** Your instructions **
I'd like every line from the material below that has "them" in it.

** Data provided **
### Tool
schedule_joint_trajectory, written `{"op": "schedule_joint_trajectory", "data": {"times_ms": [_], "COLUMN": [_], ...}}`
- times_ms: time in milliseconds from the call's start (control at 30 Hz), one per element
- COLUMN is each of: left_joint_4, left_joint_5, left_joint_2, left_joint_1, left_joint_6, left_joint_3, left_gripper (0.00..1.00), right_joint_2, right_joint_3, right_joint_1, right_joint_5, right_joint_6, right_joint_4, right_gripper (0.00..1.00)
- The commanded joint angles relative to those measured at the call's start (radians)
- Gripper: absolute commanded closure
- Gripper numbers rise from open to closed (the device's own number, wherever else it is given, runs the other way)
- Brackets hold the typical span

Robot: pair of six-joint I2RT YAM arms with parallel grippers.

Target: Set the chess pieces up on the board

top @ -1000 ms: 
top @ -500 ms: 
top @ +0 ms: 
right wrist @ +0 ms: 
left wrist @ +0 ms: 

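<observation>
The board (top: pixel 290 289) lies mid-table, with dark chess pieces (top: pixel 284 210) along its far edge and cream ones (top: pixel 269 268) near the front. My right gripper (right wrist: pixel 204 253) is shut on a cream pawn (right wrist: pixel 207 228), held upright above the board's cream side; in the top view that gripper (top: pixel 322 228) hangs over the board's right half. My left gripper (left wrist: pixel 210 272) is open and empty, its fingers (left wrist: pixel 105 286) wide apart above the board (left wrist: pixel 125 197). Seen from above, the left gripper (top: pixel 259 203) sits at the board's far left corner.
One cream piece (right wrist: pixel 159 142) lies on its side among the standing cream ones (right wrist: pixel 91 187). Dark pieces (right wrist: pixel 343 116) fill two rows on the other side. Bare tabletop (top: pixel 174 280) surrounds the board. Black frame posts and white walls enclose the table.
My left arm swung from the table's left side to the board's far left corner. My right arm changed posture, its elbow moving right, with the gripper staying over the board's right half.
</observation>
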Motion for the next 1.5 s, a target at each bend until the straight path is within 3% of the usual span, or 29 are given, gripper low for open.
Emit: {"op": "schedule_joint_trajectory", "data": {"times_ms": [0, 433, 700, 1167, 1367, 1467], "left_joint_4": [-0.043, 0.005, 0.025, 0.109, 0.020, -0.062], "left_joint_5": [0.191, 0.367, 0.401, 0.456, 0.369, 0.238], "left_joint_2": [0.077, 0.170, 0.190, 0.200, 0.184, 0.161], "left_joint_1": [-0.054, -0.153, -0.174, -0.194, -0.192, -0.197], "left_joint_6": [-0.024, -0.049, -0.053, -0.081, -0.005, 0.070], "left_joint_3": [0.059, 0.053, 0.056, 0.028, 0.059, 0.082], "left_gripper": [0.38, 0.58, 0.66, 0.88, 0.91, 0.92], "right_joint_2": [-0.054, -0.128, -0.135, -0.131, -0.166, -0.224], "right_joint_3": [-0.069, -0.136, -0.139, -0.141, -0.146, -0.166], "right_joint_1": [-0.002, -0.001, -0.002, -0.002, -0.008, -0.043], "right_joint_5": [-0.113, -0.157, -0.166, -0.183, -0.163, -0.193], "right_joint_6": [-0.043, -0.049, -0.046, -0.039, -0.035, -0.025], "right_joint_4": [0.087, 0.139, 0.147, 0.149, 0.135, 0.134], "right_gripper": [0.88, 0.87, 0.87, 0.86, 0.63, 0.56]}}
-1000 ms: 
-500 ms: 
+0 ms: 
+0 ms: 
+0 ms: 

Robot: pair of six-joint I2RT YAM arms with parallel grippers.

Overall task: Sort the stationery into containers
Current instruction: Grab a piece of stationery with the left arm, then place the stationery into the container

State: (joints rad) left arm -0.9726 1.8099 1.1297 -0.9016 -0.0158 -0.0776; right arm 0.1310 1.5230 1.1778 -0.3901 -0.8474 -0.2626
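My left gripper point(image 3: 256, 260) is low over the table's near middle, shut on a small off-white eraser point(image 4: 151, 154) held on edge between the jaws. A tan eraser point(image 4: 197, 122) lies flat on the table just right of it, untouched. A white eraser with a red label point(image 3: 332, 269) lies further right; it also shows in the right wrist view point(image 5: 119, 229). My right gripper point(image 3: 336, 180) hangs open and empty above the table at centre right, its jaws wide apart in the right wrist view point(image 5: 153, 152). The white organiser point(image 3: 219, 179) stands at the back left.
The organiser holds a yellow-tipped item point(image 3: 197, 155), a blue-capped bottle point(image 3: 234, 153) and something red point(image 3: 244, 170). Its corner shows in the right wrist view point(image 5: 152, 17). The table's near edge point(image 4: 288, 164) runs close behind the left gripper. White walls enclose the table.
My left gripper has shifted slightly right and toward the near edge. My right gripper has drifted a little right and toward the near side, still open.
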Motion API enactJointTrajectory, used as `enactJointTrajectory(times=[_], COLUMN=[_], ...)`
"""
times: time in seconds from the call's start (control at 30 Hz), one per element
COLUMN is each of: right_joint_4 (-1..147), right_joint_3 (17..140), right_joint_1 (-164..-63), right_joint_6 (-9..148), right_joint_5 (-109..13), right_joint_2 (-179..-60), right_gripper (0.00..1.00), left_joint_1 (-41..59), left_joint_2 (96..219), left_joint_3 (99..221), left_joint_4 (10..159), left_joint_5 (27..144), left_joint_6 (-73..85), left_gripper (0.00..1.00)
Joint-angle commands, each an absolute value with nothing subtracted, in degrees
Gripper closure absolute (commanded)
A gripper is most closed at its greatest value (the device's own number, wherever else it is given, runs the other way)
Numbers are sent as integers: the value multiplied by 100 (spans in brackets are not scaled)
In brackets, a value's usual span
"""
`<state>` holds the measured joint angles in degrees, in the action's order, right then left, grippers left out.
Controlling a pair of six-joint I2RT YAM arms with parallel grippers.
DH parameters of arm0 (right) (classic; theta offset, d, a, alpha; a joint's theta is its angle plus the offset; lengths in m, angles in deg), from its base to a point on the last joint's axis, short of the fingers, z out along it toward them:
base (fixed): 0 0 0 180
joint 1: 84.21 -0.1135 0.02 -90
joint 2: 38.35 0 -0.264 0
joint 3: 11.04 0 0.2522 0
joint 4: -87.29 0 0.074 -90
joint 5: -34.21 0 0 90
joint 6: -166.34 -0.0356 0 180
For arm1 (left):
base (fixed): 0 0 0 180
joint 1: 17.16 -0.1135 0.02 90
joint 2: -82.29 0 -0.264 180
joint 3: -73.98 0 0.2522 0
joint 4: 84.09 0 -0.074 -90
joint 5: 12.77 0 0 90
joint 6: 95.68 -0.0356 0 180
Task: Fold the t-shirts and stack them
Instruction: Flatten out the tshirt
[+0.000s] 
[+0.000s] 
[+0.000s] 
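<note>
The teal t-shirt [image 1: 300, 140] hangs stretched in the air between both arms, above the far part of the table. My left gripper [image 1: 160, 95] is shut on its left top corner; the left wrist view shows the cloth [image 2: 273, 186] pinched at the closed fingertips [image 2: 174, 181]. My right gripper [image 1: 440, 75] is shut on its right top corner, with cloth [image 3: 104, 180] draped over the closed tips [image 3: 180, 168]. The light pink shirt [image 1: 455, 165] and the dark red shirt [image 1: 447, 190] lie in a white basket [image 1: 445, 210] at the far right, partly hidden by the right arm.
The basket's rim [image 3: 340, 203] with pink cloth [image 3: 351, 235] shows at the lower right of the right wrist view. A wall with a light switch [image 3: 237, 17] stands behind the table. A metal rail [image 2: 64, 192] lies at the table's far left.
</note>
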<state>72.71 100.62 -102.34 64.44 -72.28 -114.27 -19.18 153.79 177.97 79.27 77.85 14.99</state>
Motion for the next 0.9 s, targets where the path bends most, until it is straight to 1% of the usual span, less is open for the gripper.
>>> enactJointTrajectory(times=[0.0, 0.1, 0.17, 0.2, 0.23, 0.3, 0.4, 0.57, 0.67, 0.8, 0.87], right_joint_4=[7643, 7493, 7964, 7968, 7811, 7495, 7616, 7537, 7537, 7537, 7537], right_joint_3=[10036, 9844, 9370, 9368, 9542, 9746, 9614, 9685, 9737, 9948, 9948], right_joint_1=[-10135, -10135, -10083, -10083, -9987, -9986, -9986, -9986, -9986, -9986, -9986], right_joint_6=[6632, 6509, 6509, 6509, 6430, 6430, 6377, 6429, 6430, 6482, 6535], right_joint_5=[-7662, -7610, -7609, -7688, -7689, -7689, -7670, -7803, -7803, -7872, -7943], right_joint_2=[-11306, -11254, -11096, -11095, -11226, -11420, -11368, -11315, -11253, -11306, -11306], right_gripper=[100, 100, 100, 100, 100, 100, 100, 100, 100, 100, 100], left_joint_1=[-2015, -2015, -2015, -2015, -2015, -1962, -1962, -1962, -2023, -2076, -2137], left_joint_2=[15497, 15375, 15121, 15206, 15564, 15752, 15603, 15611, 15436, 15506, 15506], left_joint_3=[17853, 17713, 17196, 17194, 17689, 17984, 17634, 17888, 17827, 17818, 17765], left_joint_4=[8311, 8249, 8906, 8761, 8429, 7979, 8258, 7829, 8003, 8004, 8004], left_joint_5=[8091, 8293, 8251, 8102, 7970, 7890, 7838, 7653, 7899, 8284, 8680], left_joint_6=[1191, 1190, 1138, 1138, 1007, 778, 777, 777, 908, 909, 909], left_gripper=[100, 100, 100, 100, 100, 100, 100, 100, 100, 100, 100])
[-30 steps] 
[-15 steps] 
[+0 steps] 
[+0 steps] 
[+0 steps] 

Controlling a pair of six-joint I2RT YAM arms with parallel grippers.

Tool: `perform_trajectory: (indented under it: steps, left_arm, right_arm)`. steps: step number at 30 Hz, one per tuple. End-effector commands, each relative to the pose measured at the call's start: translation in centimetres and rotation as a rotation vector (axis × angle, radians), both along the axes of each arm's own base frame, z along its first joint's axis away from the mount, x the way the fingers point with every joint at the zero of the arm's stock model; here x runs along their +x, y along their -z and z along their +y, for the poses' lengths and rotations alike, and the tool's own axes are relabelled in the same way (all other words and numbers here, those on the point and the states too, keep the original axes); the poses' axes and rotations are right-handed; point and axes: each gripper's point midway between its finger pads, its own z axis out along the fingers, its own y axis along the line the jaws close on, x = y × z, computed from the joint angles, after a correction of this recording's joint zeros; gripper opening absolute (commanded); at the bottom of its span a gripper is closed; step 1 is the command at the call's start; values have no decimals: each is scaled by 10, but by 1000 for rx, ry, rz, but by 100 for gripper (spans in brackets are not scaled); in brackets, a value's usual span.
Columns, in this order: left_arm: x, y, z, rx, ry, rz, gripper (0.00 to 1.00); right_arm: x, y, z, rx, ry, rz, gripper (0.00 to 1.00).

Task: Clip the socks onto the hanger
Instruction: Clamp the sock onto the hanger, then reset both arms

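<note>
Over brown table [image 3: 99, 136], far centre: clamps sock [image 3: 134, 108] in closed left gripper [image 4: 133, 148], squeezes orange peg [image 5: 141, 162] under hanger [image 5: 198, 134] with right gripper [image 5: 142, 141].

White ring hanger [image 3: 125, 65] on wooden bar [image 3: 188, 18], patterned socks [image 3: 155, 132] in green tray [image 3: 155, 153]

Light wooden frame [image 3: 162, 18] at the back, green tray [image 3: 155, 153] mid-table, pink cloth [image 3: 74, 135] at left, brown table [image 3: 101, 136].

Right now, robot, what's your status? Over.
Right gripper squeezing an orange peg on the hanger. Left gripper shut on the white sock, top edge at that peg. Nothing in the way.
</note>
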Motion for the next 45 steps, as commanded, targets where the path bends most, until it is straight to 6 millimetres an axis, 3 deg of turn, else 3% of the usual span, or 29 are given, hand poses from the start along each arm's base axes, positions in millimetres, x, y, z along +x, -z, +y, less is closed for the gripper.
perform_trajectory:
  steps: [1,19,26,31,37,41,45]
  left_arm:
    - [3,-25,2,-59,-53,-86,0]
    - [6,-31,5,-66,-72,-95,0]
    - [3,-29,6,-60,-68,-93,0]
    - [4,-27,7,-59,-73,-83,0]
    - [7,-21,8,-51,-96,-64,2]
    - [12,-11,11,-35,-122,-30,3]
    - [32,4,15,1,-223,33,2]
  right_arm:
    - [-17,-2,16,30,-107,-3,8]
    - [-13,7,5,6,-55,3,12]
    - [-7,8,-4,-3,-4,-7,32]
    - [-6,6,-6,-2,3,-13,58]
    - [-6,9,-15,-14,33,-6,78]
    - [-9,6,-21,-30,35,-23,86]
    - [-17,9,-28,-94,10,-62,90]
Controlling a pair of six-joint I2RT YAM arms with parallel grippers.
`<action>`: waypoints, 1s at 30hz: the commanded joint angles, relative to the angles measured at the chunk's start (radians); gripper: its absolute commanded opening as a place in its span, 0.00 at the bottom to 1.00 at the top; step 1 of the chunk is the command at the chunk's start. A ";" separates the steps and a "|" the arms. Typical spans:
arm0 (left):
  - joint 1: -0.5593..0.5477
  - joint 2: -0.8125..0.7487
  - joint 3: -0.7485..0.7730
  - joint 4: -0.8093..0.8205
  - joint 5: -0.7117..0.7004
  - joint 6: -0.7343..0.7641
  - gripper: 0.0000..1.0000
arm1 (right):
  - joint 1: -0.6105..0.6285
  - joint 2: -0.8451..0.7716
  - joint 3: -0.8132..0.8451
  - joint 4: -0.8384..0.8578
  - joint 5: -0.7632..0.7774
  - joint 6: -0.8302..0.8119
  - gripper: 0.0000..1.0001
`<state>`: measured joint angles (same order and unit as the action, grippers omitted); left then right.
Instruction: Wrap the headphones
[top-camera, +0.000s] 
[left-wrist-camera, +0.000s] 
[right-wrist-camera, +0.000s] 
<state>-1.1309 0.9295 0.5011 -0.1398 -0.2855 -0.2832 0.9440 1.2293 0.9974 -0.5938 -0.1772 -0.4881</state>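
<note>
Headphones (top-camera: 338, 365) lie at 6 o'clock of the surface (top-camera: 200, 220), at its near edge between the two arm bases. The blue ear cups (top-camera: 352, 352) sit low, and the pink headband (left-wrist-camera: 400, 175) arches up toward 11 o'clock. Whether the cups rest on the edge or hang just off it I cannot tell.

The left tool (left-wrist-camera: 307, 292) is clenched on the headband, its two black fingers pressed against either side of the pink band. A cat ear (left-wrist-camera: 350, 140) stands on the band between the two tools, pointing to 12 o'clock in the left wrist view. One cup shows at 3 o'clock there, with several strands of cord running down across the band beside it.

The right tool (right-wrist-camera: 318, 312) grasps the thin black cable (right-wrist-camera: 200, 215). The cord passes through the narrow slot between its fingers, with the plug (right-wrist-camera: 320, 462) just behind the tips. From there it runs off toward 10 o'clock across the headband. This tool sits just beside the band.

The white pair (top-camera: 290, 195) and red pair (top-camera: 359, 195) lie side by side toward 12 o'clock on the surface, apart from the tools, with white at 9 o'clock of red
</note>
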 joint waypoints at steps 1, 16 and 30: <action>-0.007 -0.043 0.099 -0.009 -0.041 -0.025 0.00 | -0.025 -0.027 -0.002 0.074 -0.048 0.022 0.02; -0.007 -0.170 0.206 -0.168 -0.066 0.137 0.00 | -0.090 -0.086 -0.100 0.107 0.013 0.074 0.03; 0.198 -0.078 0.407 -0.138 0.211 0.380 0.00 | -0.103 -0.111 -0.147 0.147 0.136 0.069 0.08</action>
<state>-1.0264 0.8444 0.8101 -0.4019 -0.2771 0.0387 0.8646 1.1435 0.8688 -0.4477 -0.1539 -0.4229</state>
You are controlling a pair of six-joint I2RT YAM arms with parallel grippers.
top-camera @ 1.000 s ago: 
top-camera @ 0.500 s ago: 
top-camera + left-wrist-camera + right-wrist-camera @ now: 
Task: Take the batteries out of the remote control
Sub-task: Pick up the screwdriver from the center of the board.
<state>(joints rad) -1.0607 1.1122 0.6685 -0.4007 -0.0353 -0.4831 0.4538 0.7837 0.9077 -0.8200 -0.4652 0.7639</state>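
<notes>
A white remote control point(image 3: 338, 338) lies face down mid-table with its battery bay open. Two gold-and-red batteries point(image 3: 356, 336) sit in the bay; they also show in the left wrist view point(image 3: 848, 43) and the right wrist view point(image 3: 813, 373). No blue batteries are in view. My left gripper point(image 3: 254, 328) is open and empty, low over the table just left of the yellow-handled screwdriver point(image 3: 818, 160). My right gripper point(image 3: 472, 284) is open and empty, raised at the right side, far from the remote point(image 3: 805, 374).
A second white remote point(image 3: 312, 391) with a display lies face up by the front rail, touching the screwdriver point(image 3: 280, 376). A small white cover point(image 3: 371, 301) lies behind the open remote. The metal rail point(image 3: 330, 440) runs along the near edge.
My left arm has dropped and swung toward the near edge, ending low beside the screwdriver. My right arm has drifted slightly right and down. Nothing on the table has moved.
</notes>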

** Written response **
DH parameters of arm0 (right) (classic; theta offset, d, a, alpha; a joint's theta is its angle plus the offset; lengths in m, angles in deg), from its base to a point on the last joint's axis, short of the fingers, z out along it toward them:
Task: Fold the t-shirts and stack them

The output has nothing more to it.